Mr. Simmons was raised in Kaysville, Utah. He graduated cum laude from the University of Utah and received an MBA with Distinction from Harvard Business School. He served on the faculty of Harvard Business School as a Research Associate for two years and was a Doctoral Candidate.
Mr. Simmons began a small investment bank/advisory firm in Boston. Among his early clients were several subsea service companies. By 1973, almost all of his clients were oil service companies. Following the 1973 Oil Shock, Simmons decided to create a Houston-based firm to concentrate on providing highest quality investment banking advice to the worldwide oil service industry. Over time, the specialization expanded into investment banking covering all aspects of the global energy industry.
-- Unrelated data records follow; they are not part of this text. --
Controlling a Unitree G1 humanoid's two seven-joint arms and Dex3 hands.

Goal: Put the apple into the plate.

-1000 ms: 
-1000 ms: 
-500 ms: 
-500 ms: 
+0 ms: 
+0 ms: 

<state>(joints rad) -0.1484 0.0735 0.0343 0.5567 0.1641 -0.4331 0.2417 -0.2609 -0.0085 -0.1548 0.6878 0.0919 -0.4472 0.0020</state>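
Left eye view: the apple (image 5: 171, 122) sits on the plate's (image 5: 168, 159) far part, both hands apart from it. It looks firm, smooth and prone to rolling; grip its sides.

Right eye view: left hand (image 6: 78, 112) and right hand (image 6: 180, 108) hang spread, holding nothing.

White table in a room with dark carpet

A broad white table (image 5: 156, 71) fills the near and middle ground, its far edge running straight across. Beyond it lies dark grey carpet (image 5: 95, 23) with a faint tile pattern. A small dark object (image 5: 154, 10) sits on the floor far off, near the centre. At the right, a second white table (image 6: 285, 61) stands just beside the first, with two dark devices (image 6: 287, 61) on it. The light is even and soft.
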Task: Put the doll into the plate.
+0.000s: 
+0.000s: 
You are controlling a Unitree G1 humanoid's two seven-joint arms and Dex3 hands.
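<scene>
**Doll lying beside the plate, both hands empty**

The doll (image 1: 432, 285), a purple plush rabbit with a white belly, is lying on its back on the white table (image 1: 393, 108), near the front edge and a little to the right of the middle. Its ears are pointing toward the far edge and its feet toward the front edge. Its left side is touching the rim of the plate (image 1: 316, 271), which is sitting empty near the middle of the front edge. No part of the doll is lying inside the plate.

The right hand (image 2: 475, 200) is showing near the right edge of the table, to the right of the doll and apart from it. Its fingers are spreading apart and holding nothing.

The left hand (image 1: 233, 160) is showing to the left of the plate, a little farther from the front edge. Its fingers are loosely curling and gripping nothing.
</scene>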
SCI’s offices are located in Houston, Texas; London, England; Boston, Massachusetts; Aberdeen, Scotland and Dubai, UAE. In 2007, Mr. Simmons founded The Ocean Energy Institute in Mid-Coast Maine. The Institute’s focus is to research and create renewable energy sources from all aspects of our oceans.
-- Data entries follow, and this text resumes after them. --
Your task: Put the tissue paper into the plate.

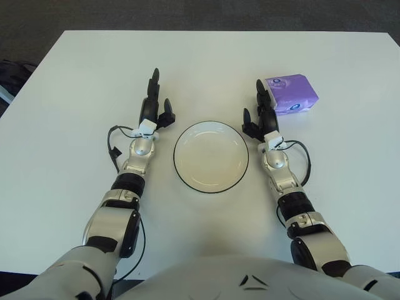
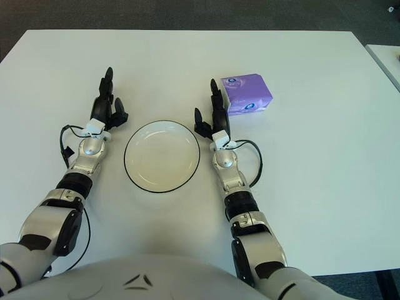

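Note:
A purple tissue pack (image 1: 291, 94) lies on the white table (image 1: 206, 62), back and right of the plate. The white plate (image 1: 211, 156) with a dark rim sits in the middle, with nothing in it. My right hand (image 1: 259, 111) is between the plate and the pack, fingers stretched out and holding nothing, its tips just left of the pack's near corner. My left hand (image 1: 154, 103) shows left of the plate, fingers extended and holding nothing.
A dark object (image 1: 11, 74) shows beyond the table's left edge. Dark floor lies past the far edge. A cable loops beside each forearm (image 1: 114, 150).

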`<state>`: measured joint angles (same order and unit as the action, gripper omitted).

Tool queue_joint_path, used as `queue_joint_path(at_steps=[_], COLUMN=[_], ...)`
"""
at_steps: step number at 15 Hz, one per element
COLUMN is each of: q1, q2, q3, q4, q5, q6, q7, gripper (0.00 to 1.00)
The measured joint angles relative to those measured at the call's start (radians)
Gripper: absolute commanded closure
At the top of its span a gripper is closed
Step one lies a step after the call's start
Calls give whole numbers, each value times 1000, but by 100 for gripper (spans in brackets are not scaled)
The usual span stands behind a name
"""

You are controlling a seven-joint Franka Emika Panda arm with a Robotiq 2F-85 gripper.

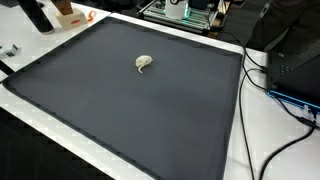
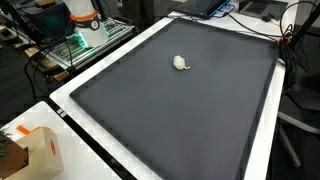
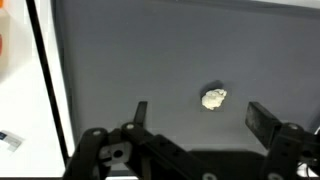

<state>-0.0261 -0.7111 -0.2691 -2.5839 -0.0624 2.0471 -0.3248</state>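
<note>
Gripper hangs empty, fingers spread wide. We note the white lump at one o'clock of its centre, midway on the dark mat. Risk, in our judgement: one finger clipping it first sends it skidding.

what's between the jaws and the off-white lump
Nothing visible: in the wrist view only bare dark grey mat separates the small off-white crumpled lump from the open jaws.

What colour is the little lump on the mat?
The lump is creamy white, clearest in the wrist view.
</note>
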Motion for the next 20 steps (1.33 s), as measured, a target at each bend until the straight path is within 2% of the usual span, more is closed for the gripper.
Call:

Simmons serves on the Board of Directors of Houston Technology Center (Houston) and the Center for Houston’s Future (Houston). He also serves on The University of Texas’ M.D. Anderson Cancer Center Foundation Board of Visitors (Houston) and is a Trustee of the Bermuda Institute for Ocean Sciences. In addition, he is past Chairman of the National Ocean Industry Association. Mr. Simmons is a past President of the Harvard Business School Alumni Association and a former member of the Visiting Committee of Harvard Business School. He is a member of the National Petroleum Council, Council on Foreign Relations and The Atlantic Council of the United States. Mr. Simmons is a Trustee of the National Trust for Historic Preservation, The Island Institute and Farnsworth Art Museum in Maine.
Mr. Simmons’ recently published book Twilight in the Desert: The Coming Saudi Oil Shock and the World Economy has been listed on the Wall Street Journal’s best-seller list. He has also published numerous energy papers for industry journals and is a frequent speaker at government forums, energy symposiums and in boardrooms of many leading energy companies around the world.
Mr. Simmons is married and has five daughters. His hobbies include watercolors, cooking, writing and travel.